Repeat exactly the lines of the material below that run from the "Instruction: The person" line to the "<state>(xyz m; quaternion" line, including both, and do not carry over any pictures.

***** Recorded information

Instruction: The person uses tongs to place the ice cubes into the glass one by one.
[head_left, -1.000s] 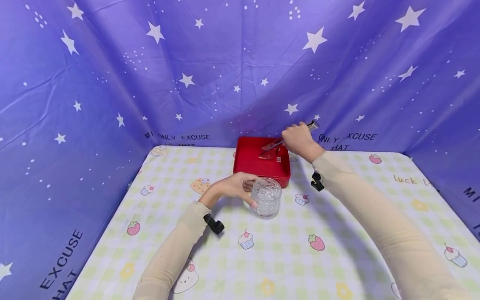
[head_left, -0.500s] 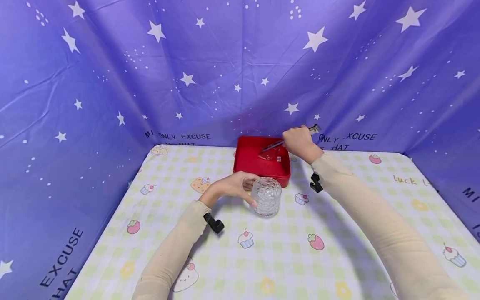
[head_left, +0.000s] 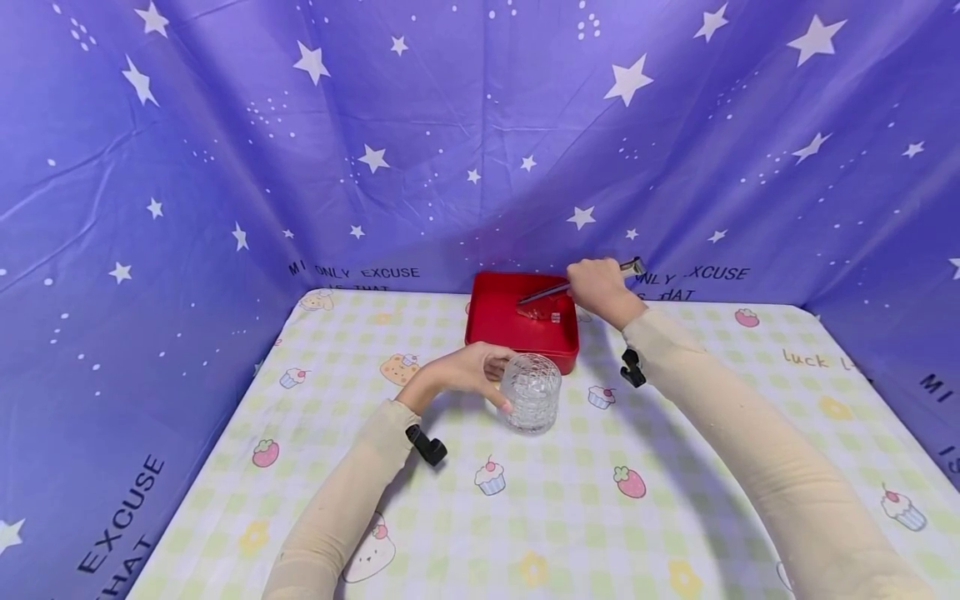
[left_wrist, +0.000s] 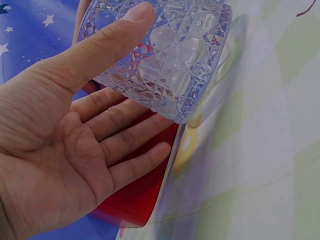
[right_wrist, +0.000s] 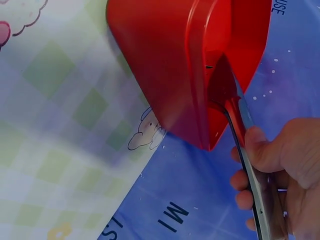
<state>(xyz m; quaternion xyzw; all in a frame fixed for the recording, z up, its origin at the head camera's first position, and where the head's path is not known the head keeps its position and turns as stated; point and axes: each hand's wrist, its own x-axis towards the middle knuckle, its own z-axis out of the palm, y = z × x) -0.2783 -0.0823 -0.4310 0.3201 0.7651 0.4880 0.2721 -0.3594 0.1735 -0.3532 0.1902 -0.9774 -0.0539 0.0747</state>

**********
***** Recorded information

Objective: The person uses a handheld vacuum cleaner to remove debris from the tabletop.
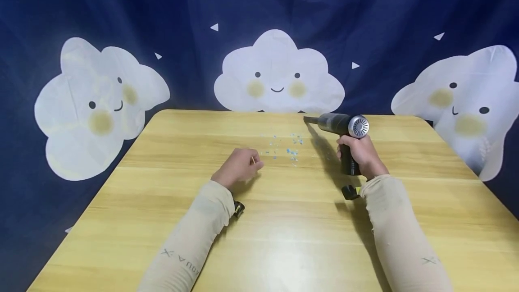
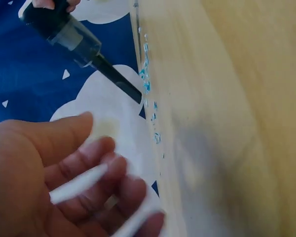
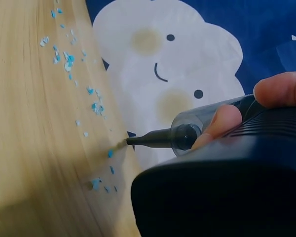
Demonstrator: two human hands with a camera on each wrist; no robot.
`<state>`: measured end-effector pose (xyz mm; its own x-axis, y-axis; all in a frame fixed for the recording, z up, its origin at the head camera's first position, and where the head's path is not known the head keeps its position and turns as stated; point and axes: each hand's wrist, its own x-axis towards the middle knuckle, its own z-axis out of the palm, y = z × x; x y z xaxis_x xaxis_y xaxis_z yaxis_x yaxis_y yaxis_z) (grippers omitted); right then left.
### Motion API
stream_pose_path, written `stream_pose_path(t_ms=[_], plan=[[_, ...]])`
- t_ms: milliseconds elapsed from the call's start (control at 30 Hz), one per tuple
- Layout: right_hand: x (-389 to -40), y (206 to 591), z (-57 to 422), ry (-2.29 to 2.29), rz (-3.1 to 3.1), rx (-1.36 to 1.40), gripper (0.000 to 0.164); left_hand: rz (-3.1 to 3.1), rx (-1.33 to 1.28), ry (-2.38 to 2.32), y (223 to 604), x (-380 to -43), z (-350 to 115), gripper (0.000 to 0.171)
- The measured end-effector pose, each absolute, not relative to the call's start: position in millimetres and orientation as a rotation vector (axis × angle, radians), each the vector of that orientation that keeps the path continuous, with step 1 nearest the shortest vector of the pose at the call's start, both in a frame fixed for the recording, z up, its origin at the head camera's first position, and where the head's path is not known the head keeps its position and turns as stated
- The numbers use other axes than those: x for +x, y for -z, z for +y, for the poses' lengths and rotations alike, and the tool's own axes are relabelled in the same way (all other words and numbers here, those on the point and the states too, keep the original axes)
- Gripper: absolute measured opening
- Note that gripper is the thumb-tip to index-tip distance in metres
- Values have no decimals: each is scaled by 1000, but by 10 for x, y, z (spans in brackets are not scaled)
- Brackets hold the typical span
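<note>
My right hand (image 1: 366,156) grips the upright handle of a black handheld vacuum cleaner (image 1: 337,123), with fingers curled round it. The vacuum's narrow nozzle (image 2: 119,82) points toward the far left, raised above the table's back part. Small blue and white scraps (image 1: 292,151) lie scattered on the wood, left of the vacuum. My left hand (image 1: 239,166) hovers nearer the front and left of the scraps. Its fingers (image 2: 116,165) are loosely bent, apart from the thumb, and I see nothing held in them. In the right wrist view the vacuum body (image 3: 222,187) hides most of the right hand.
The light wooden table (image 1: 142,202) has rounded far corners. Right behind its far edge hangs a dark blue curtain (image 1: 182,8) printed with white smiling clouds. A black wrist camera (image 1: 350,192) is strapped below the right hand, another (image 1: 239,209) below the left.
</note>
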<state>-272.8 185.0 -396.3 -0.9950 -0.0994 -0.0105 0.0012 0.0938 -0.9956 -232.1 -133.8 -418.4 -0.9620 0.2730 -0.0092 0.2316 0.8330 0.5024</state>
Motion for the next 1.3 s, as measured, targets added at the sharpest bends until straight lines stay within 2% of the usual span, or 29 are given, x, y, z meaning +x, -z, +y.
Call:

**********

### Reply:
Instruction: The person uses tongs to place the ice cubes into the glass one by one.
[head_left, -1.000s] 
[head_left, -0.500s] 
[head_left, +0.000s] 
[left_wrist, +0.000s] 
[right_wrist, +0.000s] 
<state>(xyz m; quaternion xyzw; all in a frame fixed for the recording, z up, its origin at the head camera's first position, and where the head's path is not known the head keeps its position and turns as stated; point and axes: each hand's wrist, its own x-axis towards the middle knuckle, its own z-axis out of the palm, y = z × x) -0.2783 -0.0823 -0.4310 0.3201 0.7651 0.4880 0.2721 -0.3594 0.1735 -0.3532 0.1902 -0.9774 -0.0539 0.0747</state>

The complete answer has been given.